NO ACTION TO AVERT TRAGEDY
Disgust at this heinous crime against a child became outrage when it was reported that a friend of Strohmeyer’s, David Cash Jr., was with him at the casino that night and apparently knew the crime was taking place but did nothing to avert the tragedy. California and Nevada are among states now considering legislation that would give the state a chargeable offense in such a case.

Legislation being sponsored by Nevada Assemblyman Richard Perkins is patterned after the state’s law requiring that certain professionals report suspected child abuse. The new law would extend that duty to report to everyone who observes crimes against children. The assemblyman said that supporters would review the criminal code definition for "principal to a crime" to consider how a David Cash could be charged with the same crime as the perpetrator under that law.

A measure introduced in the California Assembly would make it a felony to observe and fail to report crimes of murder, manslaughter, rape, sexual assault or any assault that appears reasonably likely to cause serious bodily harm. And a Senate bill in California specifies minor victims as those for whom a duty to assist would exist under state law. Other states that early this year had similar measures introduced include Florida, New Jersey, New York and Texas.

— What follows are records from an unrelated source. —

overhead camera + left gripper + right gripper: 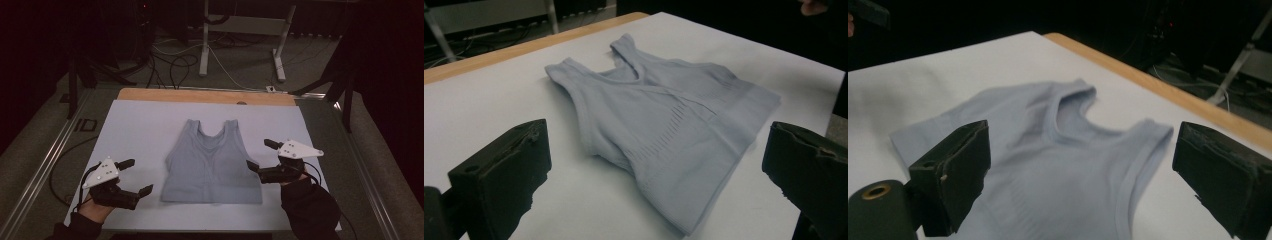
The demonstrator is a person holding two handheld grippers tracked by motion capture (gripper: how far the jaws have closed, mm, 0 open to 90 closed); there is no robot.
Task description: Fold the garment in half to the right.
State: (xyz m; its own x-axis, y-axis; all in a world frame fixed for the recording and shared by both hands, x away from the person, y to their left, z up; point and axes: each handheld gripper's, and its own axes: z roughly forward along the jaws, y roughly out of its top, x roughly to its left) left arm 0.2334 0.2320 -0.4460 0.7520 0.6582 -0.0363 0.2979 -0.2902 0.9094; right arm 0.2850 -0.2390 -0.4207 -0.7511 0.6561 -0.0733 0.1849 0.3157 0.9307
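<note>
- Fingers of the left gripper (136, 176) and right gripper (262, 155) gape wide, holding nothing.
- Top (212, 162) lies flat between them (right nearer), straps pointing away.

Wooden surface (150, 94) carries a white sheet (140, 130) covering nearly all of it; a pale blue-grey tank top (212, 165) lies flat at centre, straps toward the far edge
</note>
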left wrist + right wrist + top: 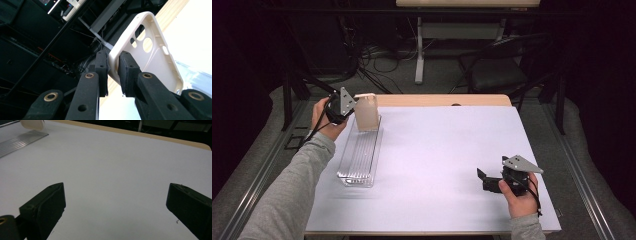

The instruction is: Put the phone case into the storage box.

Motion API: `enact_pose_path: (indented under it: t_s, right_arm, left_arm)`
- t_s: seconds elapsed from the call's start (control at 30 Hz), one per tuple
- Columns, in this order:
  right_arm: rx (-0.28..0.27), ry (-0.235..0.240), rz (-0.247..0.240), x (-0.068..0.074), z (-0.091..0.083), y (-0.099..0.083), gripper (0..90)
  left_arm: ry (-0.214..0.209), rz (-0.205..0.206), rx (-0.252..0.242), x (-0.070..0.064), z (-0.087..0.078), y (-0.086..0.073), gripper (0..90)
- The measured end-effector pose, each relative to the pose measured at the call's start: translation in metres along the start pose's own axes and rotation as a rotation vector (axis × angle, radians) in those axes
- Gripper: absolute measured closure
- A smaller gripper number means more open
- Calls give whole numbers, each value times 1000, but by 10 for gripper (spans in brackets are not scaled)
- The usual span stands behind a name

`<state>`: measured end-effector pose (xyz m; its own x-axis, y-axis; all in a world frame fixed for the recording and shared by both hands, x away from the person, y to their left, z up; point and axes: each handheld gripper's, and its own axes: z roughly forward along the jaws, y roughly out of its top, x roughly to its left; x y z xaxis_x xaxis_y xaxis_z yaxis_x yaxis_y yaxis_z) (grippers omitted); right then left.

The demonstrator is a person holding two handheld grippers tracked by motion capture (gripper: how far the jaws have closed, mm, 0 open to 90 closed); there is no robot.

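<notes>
The left claw (pixel 113 75) is clenched on the edge of a cream phone case (pixel 150 57), holding it upright over the far end of a clear ridged tray (pixel 359 160) on the left of the white tabletop (pixel 437 150). The right claw (pixel 115 207) hangs released, jaws wide apart, low over the near right tabletop, well apart from the tray.

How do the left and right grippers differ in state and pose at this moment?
The left gripper is shut on the rim of a cream phone case; the right gripper is open, holding nothing. The left gripper is raised above the far end of a clear tray; the right sits low over the white table. Both have black jaws and are hand-held.
</notes>
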<state>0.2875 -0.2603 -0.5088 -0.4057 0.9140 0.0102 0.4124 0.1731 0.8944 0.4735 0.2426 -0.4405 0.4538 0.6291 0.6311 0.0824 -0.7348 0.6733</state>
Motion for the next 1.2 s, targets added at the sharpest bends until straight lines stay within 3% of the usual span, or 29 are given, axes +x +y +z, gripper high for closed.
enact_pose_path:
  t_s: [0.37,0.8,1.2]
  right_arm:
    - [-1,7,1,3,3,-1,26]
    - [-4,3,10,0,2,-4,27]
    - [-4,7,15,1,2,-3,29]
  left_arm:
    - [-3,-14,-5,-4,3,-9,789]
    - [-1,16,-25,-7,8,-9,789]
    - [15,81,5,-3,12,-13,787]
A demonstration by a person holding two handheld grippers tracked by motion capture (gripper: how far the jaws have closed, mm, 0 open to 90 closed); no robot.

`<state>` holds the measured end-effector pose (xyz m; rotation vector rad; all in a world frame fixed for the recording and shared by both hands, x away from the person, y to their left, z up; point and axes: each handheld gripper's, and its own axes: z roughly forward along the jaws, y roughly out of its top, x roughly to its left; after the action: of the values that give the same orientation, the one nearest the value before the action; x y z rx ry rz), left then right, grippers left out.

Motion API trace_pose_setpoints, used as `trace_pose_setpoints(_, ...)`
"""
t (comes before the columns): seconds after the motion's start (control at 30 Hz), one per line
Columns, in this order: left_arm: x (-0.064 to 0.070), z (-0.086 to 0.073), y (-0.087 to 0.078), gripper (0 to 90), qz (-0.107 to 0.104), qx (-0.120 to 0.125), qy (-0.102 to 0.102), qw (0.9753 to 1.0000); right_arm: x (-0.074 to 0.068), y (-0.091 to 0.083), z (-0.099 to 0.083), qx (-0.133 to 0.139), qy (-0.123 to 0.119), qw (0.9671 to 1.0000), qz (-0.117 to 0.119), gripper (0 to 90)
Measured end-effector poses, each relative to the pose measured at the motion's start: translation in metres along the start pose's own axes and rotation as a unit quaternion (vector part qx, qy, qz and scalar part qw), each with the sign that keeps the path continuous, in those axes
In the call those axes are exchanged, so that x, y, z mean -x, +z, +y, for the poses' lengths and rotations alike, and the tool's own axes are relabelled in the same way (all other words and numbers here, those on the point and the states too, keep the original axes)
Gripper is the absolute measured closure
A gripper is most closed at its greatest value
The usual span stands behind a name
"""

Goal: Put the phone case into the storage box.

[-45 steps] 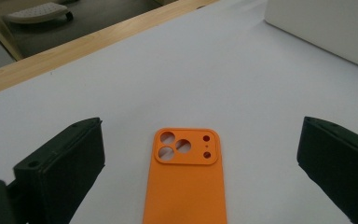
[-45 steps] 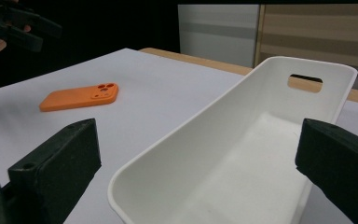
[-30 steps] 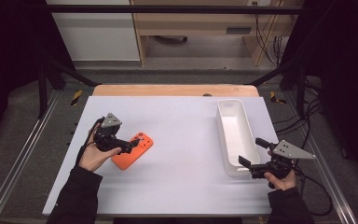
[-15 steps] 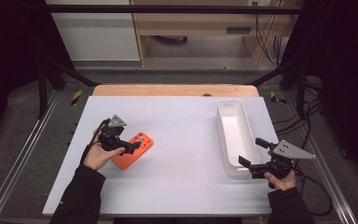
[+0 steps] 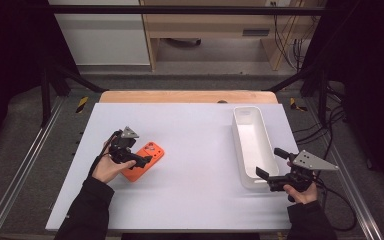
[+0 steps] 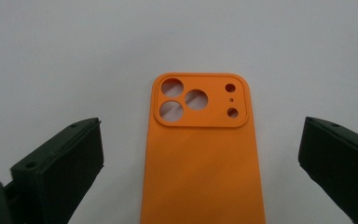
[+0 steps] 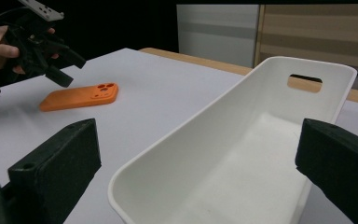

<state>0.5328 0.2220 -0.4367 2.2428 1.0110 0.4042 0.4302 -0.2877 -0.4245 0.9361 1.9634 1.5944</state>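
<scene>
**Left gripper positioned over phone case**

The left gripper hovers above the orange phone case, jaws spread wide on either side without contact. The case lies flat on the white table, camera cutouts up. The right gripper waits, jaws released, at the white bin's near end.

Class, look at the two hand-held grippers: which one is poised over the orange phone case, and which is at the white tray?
The left hand-held gripper hangs open over the orange phone case. The right hand-held gripper, also open, straddles the near end of the white tray.
</scene>
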Motion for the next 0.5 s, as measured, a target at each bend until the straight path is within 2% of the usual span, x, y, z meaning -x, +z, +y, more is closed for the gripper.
trace_pose_setpoints(0.5,0.0,-0.008,0.014,0.0,-0.006,-0.04,0.001,0.9992,0.0,0.0,0.0,-0.001,0.0,1.0,0.0,0.4)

Traditionally, the American legal system has not required people to assist victims. Good Samaritan laws found in every state provide civil immunity for those individuals who do jump in to help at the scene of a crime or emergency. The duty to render aid under state law generally has been limited to special relationships between the injured and observing parties—driver of a vehicle and passenger, owner of property and a visitor; school official and student.

And state laws have, of course, broadly established a duty to report by professionals and others who work with, supervise and care for children, in cases of suspected child abuse or neglect. A few states have included misdemeanor offenses under duty to render aid in certain other circumstances. Wisconsin law, for example, provides a penalty for failing to render aid to a peace officer; and Minnesota has incorporated in its "good Samaritan" tort law wording that makes it a petty misdemeanor to fail to provide reasonable assistance at the scene of an emergency.

DUTY TO ASSIST
The proposed laws have sparked debate over whether creating a duty to assist in criminal law can prompt desirable behavior. Duty-to-assist legislation and the situations to which such measures might apply are likely to be too ambiguous to be a practical response, suggests Washington, D.C., attorney Elisabeth Semel, a member of the board of directors of the National Association of Criminal Defense Lawyers.

"As a society, we have increasingly and wrongly come to believe the only response to morally offensive behavior is to criminalize it," she said.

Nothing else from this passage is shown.